_TASK DETAILS_
Repeat the data exactly as given below, dropping every picture.

--- MATERIAL PROVIDED Enclosed Below ---

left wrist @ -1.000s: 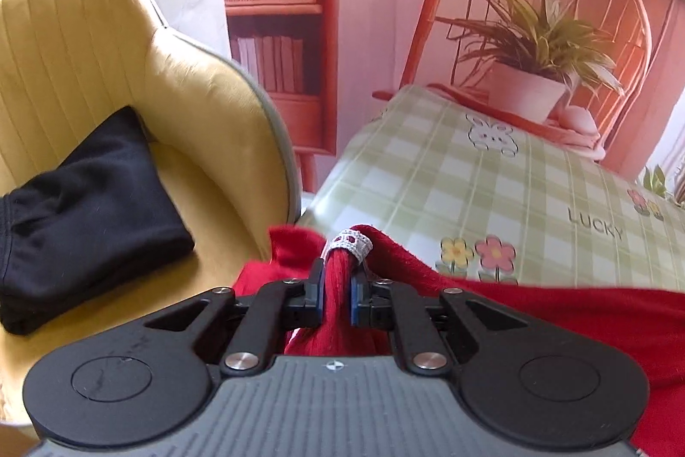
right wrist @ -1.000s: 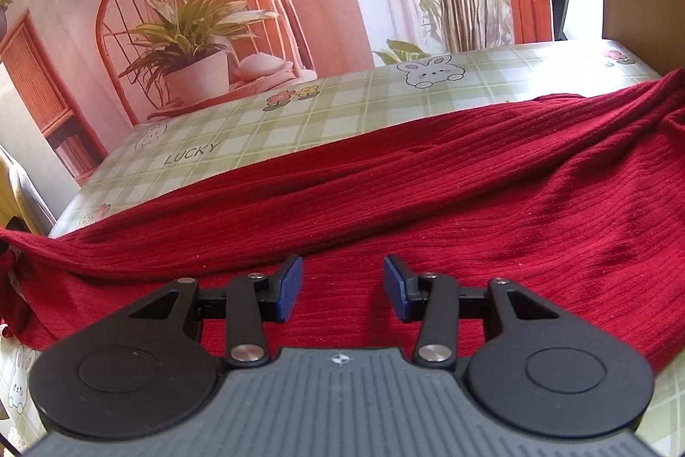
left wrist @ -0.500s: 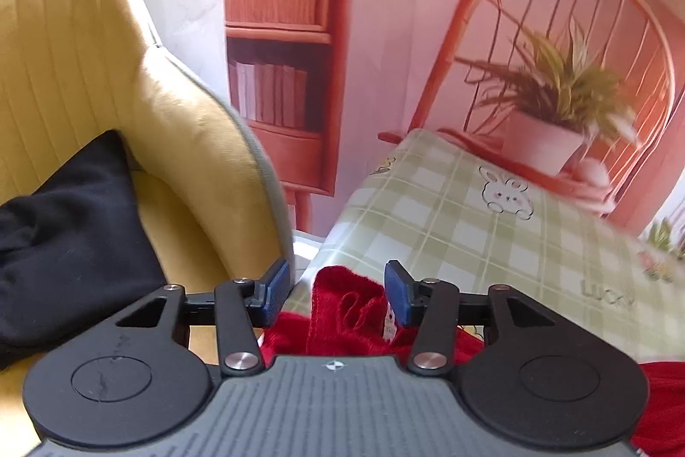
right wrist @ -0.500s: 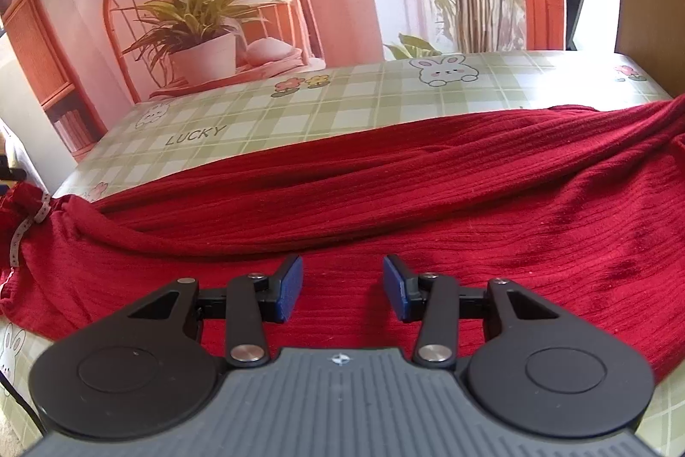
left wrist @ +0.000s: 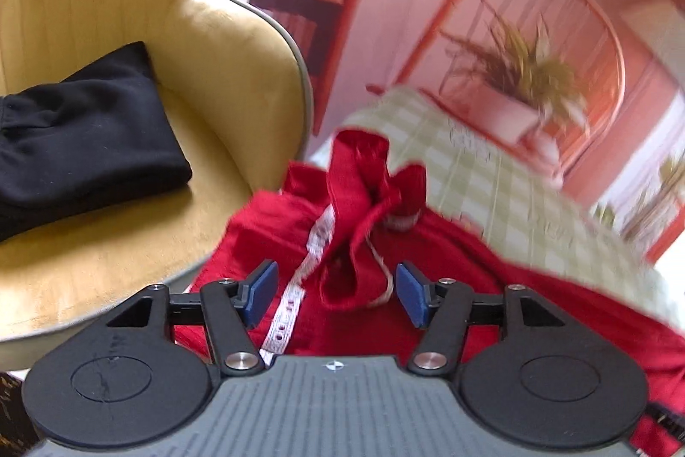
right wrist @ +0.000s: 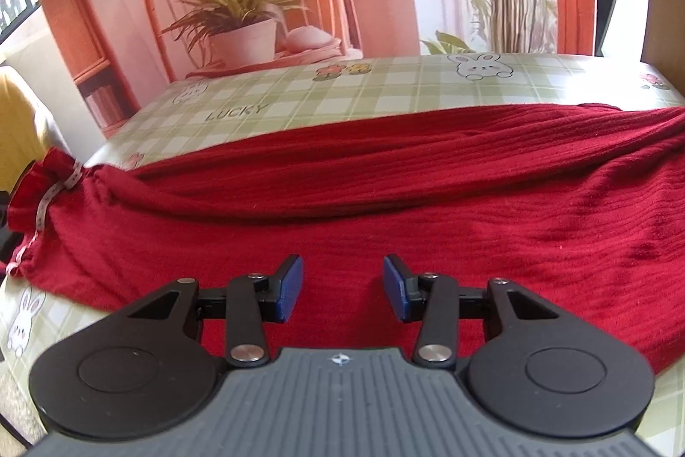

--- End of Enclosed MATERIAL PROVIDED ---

_ANSWER FOR THE TASK_
left wrist @ -1.000s: 
right wrist @ -1.000s: 
left wrist @ -0.500s: 
right wrist @ -0.500s: 
left wrist @ +0.000s: 
right wrist @ +0.000s: 

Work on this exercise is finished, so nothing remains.